De acordo com ele, houve algo muito irregular no procedimento, porque as carnes descongeladas foram incineradas, mas as carnes congeladas foram supostamente revendidas. O processo judicial informa que parte das carnes foram incineradas e que uma pequena amostra foi enviada para a perícia. No entanto, para comprovar que o material estava impróprio, a perícia foi feita com atraso de dois meses após a apreensão.
Direito estragado
Sobre a denúncia de que algumas carnes estariam estragadas, José é enfático: “estragaram o meu direito, me ‘atropelaram’, tomaram tudo, não fizeram um alerta, nem deram um prazo para eu regularizar caso algo estivesse fora das normas. Não deram meu direito de defesa. As carnes congeladas eu poderia ter repassado para não fechar as minhas portas. Eu me senti muito injustiçado”.

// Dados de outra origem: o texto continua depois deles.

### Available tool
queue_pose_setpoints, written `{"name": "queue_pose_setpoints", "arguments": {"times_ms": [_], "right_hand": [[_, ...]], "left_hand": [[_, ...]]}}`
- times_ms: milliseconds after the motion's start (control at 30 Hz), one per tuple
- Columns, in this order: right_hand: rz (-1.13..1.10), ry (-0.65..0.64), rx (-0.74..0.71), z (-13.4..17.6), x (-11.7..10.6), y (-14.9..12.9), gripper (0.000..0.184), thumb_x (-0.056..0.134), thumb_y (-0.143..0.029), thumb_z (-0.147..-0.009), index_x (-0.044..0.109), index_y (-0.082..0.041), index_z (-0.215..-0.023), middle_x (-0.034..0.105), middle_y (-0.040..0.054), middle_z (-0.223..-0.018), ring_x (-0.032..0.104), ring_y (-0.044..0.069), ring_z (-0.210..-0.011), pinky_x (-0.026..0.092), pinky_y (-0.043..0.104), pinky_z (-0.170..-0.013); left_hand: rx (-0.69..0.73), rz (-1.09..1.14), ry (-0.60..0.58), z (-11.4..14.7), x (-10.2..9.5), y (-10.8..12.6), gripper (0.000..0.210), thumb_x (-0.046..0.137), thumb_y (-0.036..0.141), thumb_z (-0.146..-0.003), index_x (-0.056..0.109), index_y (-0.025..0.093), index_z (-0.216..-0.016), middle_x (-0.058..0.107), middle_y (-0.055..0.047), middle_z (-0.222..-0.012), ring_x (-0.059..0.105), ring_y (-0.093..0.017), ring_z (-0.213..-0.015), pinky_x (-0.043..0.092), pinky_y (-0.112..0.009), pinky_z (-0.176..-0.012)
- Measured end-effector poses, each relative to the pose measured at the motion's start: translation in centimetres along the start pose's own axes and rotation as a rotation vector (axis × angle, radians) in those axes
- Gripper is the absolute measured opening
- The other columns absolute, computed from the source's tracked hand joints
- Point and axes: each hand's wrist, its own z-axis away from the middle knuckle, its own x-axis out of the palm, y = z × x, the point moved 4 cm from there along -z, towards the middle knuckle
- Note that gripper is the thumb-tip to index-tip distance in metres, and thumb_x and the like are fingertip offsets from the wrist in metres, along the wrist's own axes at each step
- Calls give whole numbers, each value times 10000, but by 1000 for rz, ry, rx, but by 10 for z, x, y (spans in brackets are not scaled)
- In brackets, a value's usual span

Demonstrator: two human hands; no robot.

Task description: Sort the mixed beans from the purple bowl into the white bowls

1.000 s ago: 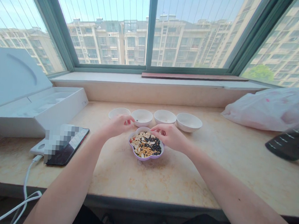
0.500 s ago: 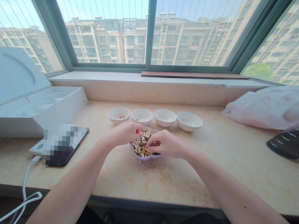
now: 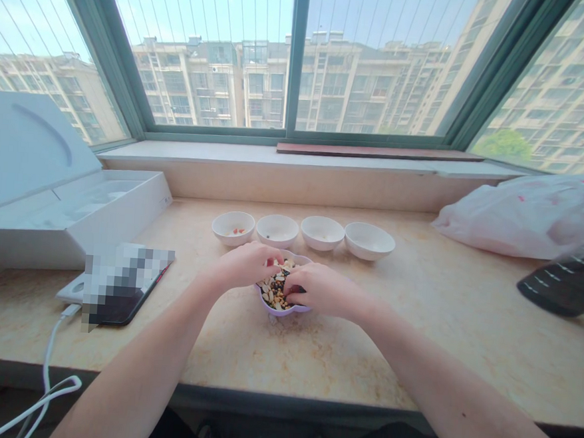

Uma das coisas que mais o incomodou foi a falta de escuta. “Só com a Defensoria que eu pude falar. Fiquei 10 anos calado, sem poder me defender. Depois desse tempo todo, só no final do processo que o juiz me deu a oportunidade de falar”, desabafa Seu José. Quando finalmente pôde falar, o único questionamento que fez foi uma crítica ao modo como o poder público procede nas fiscalizações.
“Se tiveram a iniciativa de ir fechar meu estabelecimento comercial – gerar desemprego, deixar vários clientes desguarnecidos -, por que não foram lá me ajudar a regularizar? Já tínhamos dado entrada na mudança da razão social. Era só um documento”. Dado o volume de carne que manipulavam para entrega a pessoas jurídicas, a empresa precisaria mudar o CNPJ para indústria, mas ainda operavam como distribuidora.
Alívio
Hoje, como já não consegue mais trabalhar no ramo da carne da mesma forma como fazia antes, seu José Evaldo faz uns “corres” com revenda de embalagens, sacolas plásticas, e também de algumas peças de carne salgada. “Eu não tenho trabalho fixo ainda. Um cara com 60 anos de idade”, lamenta. Ele revela ainda que, antes da apreensão, foi o único momento da vida em que ele começou a realmente ter segurança financeira e fazer seu ‘pé de meia’.
Agora, após ter resolvido o seu problema na Justiça junto à Defensoria, ele sente que há novos ares e oportunidades, sem o peso da Justiça Penal. “O que importa é a minha paz. Não quero briga, não quero acusar ninguém. Só queria ter sido ouvido. E agora é bola pra frente”, destaca ele, agradecendo o serviço prestado pela Defensoria.
“Eu passei esses últimos 10 anos assombrado. ‘Meu Deus, quando é que isso vai terminar?’ Mas, graças a Deus, agora posso respirar aliviado. O pior passou”, desabafa José Evaldo, que livrou-se da depressão e está tocando a vida agora leve, sem o peso da acusação, com fôlego e semblante de alguém uma década mais jovem.